China, which has invested heavily in Nigeria in recent years, also regulates religious teaching. These regulations in Kaduna bear an uncanny resemblance to those extremely oppressive laws both in function and in the government’s official reasoning, that it is necessary for public safety.

Though El-Rufai is pitching this as a measure to reduce religiously fueled violence, he himself has a troubling history of fueling religious tension. El-Rufai even claimed, in a tweet posted on September 8, 2014, that Christians were behind Boko Haram, funding and controlling it “to tarnish the name of Islam.” In his tweet, he specifically accused the Christian Association of Nigeria (CAN) and other Christians of being behind specific church bombings and shootings. Far from a front for CAN, Boko Haram is an Islamist terror group with strong ties to Islamic State.

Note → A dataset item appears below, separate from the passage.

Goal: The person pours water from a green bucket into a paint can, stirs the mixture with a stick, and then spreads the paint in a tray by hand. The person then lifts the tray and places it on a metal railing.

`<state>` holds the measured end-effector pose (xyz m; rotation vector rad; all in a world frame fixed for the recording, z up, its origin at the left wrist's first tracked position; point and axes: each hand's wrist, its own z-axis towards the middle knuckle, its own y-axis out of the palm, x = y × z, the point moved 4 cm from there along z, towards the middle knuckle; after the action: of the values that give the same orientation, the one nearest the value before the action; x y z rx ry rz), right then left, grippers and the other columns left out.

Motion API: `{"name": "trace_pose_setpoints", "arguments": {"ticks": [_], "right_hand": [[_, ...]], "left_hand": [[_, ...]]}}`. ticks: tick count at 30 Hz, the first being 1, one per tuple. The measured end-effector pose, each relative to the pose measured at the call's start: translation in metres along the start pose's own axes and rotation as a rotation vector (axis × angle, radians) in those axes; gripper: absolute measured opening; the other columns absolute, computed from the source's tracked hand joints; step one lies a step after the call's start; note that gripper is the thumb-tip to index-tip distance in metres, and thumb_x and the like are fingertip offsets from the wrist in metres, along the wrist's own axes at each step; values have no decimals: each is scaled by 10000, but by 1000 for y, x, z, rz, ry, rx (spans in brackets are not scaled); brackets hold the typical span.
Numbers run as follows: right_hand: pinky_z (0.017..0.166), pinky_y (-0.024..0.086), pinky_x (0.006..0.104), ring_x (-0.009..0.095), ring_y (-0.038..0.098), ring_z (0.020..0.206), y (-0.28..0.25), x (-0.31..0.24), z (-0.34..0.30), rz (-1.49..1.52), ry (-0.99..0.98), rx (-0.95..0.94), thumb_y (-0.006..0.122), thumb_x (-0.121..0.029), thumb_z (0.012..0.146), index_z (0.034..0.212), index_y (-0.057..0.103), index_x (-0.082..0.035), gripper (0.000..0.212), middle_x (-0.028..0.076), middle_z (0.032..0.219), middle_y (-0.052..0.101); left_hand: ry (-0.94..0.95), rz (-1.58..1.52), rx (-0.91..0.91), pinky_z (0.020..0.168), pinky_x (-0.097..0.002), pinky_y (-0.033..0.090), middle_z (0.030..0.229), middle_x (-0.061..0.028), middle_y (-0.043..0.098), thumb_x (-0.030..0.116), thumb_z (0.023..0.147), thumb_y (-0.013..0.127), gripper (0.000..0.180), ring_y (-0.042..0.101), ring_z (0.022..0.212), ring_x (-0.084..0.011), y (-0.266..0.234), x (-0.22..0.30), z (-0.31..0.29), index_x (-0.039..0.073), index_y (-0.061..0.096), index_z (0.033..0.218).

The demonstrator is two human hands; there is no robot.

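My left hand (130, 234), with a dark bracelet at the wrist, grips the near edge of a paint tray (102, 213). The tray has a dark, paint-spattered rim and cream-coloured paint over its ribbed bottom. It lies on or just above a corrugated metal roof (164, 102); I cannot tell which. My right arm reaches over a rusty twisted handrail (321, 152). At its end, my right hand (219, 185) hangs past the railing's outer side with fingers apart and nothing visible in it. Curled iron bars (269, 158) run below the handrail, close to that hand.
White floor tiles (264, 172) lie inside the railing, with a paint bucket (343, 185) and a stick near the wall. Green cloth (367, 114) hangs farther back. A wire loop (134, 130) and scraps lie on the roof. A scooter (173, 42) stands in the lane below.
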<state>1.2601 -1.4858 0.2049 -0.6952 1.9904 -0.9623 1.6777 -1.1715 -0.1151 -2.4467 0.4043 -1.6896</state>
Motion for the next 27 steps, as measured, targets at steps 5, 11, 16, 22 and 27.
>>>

In the days leading up to his 2019 reelection, El-Rufai whipped up public anger and physical violence when he falsely claimed that 130 Fulani had been killed in Kajuru, a locality near the capitol city of Kaduna. The Fulani are a Muslim-majority ethnic group. Many, including the National Emergency Management Agency and El Rufai’s own Commissioner of Police denied his claims of an attack on the Fulani. In fact, eleven native Catholics were killed in Kajuru a few days before his comments. Suspected Fulani militants killed 127 people in Kajuru in what were presumably reprisal attacks in the month following El Rufai’s statement.

In 2012, El-Rufai threatened anyone who might challenge the Fulani, even in the line of military duty. “We will write this for all to read. Anyone, soldier or not that kills the Fulani takes a loan payable one day no matter how long it takes,” he tweeted. When he took office as governor in 2015, he said that “the Fulani have nothing to fear, since a Fulani [is] now governor of the state.”

In an upcoming report, ICC plans to highlight the danger that El-Rufai poses to the Christian community and shine a light on his extravagant, wealthy lifestyle.

HOW TO PRAY: Pray for the ability to preach freely in Nigeria. Pray for these discriminatory regulations to be lifted. Pray for strength and unity for Nigeria’s Christian community.